I have regrettably never been to the festival since , a couple of years later my brother Ben went in the Volvo with dad. Pentangle were playing. Presumably because I had warned him that there were no drugs at the festival, he dropped all the trips he had at the outskirts of the Brecon Beacons on the way in. Ben likes to wear his all in one Spiderman costume at times like this and is, in fact, convinced he is Spiderman in general. 

During the festival he seriously twisted Terry Cox’s melon for ages backstage. None of the others would have anything to do with him so Terry had to handle it on his own. He was trapped, he didn’t have anywhere else to go, it was either put up with Ben ranting psychedelic gibberish at him in a Spiderman costume all afternoon or go outside into agoraphobia central and face hoards of Pentangle fanatics, poor bastard.

After getting bored of doing Terry’s head in he went outside and started making mud angels so it must have been a wet year with big sludge patches. Ben said he found it hard to get back up because of the thick , wet mud but the load of blotters he’d downed earlier gave him the extra energy he needed to get to his feet again. With the whole back of the Spiderman outfit totally covered and tripping out heavily he lurched off into the festival. 

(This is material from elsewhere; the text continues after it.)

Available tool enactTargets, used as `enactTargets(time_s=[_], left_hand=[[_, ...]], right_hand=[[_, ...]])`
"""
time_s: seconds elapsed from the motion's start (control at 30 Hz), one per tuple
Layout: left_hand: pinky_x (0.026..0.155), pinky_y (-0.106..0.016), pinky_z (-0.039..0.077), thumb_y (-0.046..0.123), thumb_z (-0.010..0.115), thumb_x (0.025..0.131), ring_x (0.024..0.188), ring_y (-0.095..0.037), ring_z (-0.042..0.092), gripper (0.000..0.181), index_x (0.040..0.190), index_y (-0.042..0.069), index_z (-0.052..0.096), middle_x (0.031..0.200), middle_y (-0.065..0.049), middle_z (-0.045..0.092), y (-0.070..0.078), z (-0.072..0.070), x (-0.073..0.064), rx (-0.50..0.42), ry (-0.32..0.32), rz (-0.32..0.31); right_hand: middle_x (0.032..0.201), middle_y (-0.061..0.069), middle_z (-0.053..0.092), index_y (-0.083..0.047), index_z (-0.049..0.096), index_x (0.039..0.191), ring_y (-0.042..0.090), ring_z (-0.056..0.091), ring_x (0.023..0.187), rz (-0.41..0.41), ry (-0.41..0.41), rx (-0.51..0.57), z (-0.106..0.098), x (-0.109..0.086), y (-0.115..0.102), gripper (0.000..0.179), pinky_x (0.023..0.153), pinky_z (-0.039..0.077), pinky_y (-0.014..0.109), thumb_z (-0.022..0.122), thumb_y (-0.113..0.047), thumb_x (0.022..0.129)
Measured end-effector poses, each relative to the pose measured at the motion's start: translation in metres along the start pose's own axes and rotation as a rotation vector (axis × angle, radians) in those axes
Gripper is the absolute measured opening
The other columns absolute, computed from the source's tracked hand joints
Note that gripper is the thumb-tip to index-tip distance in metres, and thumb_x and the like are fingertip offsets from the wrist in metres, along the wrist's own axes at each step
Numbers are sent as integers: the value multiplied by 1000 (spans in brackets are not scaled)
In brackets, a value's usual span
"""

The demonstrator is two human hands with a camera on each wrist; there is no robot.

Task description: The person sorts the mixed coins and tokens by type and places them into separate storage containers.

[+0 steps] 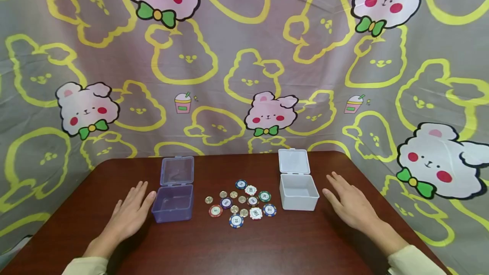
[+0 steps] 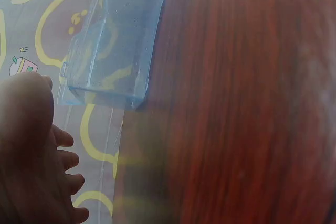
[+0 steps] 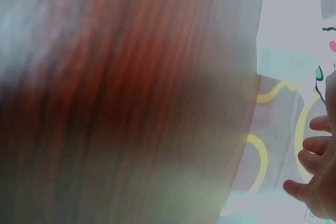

Zoe Ball was there that year. Unfortunately for her Ben spotted her trying to interview people or something, whatever, peacefully going about her business. He ran up to her shouting “Welcome to my game” in a sinister voice. When she tried to get away he followed her all over the place and wouldn’t leave her alone. Sorry about that Zoe, now you know who it was. I don’t know what else he got up to that year and neither does he but he ended up in the back of the Volvo , sprawled across the seat painting the whole of the rear interior with mud windows and all to within an inch of the roof. Dad wasn’t impressed . That was 2008 I think so if Ben can remember any more Ill get him to post it on the blog himself.